According to the Greenfield Reporter, an Erie judge must decide if a sham marriage was real enough or if the hoax marriage license should be voided. Timothy Booth and Myra King applied for a marriage license in 1999. They filled out all the paperwork correctly and received a marriage license which typically needs to be filled out by a minister and returned to the Marriage Bureau in order to become valid.

The couple returned the marriage license – filled out in purple Magic Marker and containing a fake church and fake minister’s signature. The hoax marriage license listed the First Baptist Church of Erie – which does not exist, and Minister James Knight as the wedding’s minister – who also does not exist. The couple testified in front of a judge that they wanted to get married but then decided not to, but King apparently went ahead and mailed out a marriage certificate anyway.

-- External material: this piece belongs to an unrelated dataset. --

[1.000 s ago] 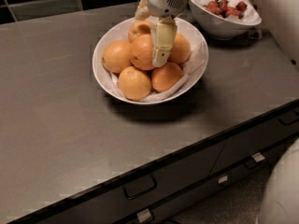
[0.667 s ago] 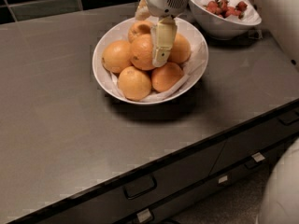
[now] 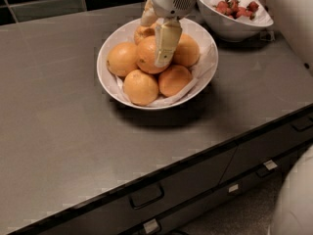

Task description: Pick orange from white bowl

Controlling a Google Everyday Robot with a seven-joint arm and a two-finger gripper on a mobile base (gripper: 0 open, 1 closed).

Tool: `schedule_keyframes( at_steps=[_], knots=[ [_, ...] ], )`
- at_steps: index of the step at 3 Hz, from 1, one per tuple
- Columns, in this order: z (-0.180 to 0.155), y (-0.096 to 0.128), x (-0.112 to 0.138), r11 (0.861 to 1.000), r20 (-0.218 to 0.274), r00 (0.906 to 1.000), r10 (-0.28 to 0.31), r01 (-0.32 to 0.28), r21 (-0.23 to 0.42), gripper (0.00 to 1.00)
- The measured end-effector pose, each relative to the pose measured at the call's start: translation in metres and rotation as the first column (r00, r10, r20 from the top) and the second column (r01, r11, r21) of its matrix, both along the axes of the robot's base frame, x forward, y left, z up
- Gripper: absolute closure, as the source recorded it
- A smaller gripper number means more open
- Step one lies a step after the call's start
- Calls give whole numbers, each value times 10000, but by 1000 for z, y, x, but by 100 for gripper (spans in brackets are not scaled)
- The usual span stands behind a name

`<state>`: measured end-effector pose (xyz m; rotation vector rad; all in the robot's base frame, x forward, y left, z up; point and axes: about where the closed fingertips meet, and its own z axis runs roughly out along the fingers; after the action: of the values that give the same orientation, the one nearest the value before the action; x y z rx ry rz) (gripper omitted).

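Six oranges sit in the white bowl, which is near the counter's far edge, a bit right of the middle. The gripper is down in the bowl, its two fingers pinching the orange on top of the pile front and back. A second bowl with red fruit sits by the far right corner

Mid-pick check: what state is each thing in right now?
claw: down in the white bowl, against the orange; grip unclear.
orange: atop the pile, not lifted.
white bowl: upright, paper-lined.
other oranges: resting in the white bowl.
red-fruit bowl: upright, filled.
drawers: shut.
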<state>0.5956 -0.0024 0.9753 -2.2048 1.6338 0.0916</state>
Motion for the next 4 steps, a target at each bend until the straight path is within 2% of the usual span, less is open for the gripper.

King testified that he heard from friends that King sent in a marriage return. He asked King about it who replied that it was a joke and that she would take care of it. Booth did not press the issue further until now when he is trying to legally marry another woman but cannot do so without getting a divorce. Booth claims he should not have to file for a divorce since he was never married in the first place and no wedding took place. King argued that the couple has a 10 year old daughter and that Booth gave her a ring, which to her symbolized that they were married.

A clerk testified in front of the judge about King’s call to the Bureau saying that the return was a joke and that the couple did not get married. The clerk spoke with her supervisor, who said to file the return – thus making the marriage between King and Booth officially legal.